• [Work instructions]
Could you copy every line in the listing below that has the word "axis"?

═══ Supplied material ═══

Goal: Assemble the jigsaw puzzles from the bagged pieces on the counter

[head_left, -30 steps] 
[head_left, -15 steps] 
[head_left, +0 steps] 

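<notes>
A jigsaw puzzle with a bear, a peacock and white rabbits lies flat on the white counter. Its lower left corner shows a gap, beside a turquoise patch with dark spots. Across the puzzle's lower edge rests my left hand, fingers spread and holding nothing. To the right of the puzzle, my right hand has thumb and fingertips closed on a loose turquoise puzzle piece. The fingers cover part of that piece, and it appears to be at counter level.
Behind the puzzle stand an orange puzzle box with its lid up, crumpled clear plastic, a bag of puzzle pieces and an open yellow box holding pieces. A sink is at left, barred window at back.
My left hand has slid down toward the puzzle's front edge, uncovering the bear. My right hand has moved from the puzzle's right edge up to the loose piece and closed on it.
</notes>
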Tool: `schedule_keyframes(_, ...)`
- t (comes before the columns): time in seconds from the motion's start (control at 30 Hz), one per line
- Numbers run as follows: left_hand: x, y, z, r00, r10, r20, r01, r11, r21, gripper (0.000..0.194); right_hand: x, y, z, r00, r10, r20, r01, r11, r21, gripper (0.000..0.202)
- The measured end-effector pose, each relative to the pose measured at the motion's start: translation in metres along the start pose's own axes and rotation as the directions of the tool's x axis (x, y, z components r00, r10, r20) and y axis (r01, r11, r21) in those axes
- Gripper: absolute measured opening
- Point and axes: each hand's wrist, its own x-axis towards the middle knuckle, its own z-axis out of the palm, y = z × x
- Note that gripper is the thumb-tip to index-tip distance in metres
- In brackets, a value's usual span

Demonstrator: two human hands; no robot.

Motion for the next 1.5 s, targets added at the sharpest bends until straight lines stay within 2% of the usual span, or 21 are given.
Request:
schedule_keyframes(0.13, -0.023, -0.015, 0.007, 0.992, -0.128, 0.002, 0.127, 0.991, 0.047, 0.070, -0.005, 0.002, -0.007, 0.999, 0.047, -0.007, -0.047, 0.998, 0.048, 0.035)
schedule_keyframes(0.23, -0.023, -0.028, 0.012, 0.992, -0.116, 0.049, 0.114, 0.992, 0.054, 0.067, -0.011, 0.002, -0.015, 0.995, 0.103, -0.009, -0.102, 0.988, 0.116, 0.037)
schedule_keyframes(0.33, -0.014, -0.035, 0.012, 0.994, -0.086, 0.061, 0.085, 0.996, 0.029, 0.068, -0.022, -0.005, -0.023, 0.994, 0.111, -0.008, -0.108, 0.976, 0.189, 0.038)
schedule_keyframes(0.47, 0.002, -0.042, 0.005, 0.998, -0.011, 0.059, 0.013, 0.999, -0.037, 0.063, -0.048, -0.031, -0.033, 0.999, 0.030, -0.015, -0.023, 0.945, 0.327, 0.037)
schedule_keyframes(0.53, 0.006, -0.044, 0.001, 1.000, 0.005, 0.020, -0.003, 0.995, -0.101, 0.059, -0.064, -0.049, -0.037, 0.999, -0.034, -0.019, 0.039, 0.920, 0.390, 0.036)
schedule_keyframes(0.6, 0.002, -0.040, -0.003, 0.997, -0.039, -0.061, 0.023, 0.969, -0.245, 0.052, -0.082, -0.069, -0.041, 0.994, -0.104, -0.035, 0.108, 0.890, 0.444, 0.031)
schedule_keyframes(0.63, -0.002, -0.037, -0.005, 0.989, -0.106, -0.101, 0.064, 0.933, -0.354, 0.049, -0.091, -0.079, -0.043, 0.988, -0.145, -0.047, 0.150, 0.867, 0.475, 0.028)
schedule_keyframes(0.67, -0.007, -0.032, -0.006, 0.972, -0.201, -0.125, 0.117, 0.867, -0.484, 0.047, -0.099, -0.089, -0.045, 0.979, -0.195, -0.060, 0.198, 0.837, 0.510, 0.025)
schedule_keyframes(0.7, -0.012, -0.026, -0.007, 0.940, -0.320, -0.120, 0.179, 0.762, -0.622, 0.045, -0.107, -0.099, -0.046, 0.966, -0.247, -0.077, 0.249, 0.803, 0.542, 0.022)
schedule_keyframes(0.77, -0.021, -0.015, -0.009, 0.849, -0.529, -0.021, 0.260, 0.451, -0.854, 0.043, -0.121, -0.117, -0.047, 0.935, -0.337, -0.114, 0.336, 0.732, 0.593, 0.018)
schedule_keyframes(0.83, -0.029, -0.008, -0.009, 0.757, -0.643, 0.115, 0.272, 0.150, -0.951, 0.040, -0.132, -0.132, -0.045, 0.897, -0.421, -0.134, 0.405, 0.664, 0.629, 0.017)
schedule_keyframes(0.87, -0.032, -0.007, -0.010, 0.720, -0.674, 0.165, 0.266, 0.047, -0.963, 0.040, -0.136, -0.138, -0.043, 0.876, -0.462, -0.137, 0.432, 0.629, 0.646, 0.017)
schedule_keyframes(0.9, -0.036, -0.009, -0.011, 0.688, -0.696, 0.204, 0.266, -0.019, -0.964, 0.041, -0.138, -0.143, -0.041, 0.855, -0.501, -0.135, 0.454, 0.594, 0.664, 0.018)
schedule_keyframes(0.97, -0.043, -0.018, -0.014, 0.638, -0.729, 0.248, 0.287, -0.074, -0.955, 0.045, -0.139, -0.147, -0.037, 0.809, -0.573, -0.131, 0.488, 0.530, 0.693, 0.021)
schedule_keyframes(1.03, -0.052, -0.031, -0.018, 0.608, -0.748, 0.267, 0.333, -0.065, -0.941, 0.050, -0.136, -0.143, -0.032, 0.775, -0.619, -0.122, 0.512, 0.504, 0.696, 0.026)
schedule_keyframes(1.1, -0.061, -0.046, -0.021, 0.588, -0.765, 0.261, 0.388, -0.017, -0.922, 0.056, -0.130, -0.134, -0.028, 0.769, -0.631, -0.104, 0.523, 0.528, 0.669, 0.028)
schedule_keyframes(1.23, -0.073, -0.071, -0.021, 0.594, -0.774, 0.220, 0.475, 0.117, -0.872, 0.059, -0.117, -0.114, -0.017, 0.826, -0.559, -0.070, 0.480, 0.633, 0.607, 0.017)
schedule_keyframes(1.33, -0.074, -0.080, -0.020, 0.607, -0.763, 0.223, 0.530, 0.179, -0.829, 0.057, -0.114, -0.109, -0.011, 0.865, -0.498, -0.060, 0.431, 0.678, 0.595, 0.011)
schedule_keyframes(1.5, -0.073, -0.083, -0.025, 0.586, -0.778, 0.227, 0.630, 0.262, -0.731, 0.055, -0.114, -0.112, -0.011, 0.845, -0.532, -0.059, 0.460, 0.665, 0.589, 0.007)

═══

• [Answer section]
- The measured end-effector pose, each relative to the pose measured at the motion's start: translation in metres along the start pose's own axes and rotation as the directions of the tool's x axis (x, y, z components r00, r10, r20) and y axis (r01, r11, r21) in those axes
- Point and axes: each hand's wrist, its own x-axis towards the middle knuckle, its own z-axis out of the palm, y = z × x

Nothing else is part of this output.